▸ Work instructions: Pull out each line of the records holding the string "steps".

▸ Given data:
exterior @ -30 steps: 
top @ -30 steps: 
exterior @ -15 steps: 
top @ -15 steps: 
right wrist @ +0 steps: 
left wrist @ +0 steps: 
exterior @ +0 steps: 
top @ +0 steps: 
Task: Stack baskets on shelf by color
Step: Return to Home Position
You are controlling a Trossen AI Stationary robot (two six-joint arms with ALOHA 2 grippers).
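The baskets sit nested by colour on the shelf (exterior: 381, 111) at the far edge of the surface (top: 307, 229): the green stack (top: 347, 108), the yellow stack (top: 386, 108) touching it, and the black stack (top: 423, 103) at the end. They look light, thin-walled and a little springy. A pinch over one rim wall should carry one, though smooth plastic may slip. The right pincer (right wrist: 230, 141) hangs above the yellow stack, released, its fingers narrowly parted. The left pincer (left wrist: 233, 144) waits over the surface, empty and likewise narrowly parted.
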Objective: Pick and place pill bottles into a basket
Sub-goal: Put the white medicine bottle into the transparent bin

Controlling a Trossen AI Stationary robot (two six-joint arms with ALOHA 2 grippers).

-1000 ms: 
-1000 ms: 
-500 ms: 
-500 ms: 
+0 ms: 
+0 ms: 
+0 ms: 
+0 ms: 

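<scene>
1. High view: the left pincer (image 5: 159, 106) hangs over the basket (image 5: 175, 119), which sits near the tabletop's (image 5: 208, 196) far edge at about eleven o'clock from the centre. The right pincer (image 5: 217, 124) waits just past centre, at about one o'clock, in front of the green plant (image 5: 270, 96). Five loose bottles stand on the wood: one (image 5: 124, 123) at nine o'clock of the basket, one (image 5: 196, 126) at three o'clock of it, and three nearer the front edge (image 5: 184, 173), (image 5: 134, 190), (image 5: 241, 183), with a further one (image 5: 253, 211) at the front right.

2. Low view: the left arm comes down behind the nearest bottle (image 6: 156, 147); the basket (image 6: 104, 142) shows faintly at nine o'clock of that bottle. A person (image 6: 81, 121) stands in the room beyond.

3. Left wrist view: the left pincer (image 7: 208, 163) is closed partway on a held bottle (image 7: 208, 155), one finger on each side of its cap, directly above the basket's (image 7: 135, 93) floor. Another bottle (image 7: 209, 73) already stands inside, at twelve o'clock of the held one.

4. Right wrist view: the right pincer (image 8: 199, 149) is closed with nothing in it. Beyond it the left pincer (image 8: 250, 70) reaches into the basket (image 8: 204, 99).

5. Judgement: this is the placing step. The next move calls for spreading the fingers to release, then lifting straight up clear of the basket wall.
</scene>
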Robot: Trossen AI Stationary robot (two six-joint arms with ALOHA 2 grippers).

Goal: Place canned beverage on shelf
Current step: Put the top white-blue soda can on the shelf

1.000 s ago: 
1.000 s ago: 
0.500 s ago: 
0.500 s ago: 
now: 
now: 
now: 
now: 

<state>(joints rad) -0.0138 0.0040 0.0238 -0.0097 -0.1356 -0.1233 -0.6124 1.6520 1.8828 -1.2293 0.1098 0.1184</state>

▸ Answer to the exercise:
exterior @ -30 steps: 
top @ -30 steps: 
exterior @ -15 steps: 
top @ -15 steps: 
right wrist @ +0 steps: 
left wrist @ +0 steps: 
exterior @ +0 steps: 
top @ +0 steps: 

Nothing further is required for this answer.